# Dust production at the lathe



## ed13 (Nov 22, 2016)

Does anyone know how much dust production is associated with using gouges, chisels, and scrapers on the lathe? Is it sanding that produces a dust problem, or is there a lot when using cutting and scraping tools?

The basis of my question is that I use hand tools in the basement and would like to add a lathe. My interest is in spindle work, not bowls. I doubt that I can add a dust collection system, so I am wondering if I could still do spindle work if I avoid sanding on the lathe.

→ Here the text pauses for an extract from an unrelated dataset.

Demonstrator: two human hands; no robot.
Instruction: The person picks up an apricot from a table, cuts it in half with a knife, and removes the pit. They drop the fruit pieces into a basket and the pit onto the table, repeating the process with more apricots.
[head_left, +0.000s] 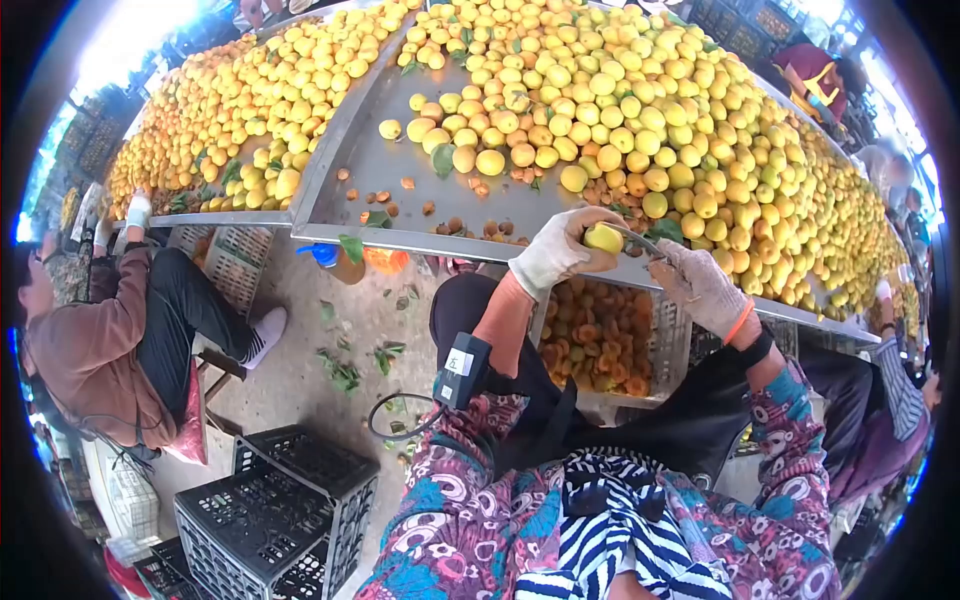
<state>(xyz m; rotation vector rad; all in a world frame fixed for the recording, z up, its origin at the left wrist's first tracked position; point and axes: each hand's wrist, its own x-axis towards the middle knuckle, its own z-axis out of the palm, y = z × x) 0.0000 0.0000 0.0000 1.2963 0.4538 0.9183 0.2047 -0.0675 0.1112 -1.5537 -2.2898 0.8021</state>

Any chance someone has looked at this with a meter like the Dylos?


----------



## wormil (Nov 19, 2011)

You can sand with oil and eliminate dust.


----------



## Bill7255 (Feb 23, 2012)

To answer your question, yes you will create dust along with chips when turning. I don't have a Dylos meter, but can see the dust on my face shield. I wear the faceshield and a respirator when turning and have a 3hp dust collector running at he same time. When sanding on the the lathe the DC does do a good job. It would be a pain to not be able to sand on the lathe. A shop vac may work for sanding.. Some put shower curtains around the lathe to try and contain the chips and dust.


----------



## dhazelton (Feb 11, 2012)

You will make plenty of dust. If you have a furnace or gas hot water heater or dryer down there it will be a problem.


----------



## ed13 (Nov 22, 2016)

Thanks, everyone for your answers. I am comfortable working with a half-face respirator, so given your answers, I think the way forward is to put the lathe in the one-car garage, sweep and vacuum what I can, and then use a big fan to blow out the space for a couple hours after the work is done.


----------



## ed13 (Nov 22, 2016)

> You can sand with oil and eliminate dust.
> 
> - Rick M


Rick, I wanted to respond to yours separately. Sanding with oil is an excellent idea. I'm just learning turning now after a one week course, so can I ask a couple questions? Suppose I'm making something with both turned components and not-turned components, like a chair (turned spindles, carved seat), bed (turned posts, not turned apron), or table (turned legs, not turned apron and top). I'd need to have the finish match between the turned elements and the flat work. Sanding with oil is really going to start the finishing process and I'm wondering if you have any thoughts on whether it is going to be hard to get everything to match up. On many pieces, I like to use water based dye. Could I sand with water to keep the dust down, fully recognizing I'll raise the grain and need a scuff later, but maybe it would keep the dust down without forcing me to start the finishing with oil? I've seen some videos of turners applying oil and then burnishing the work until the oil heats and polymerizes into a finish, which is something that cannot be done to the non-turned work.


----------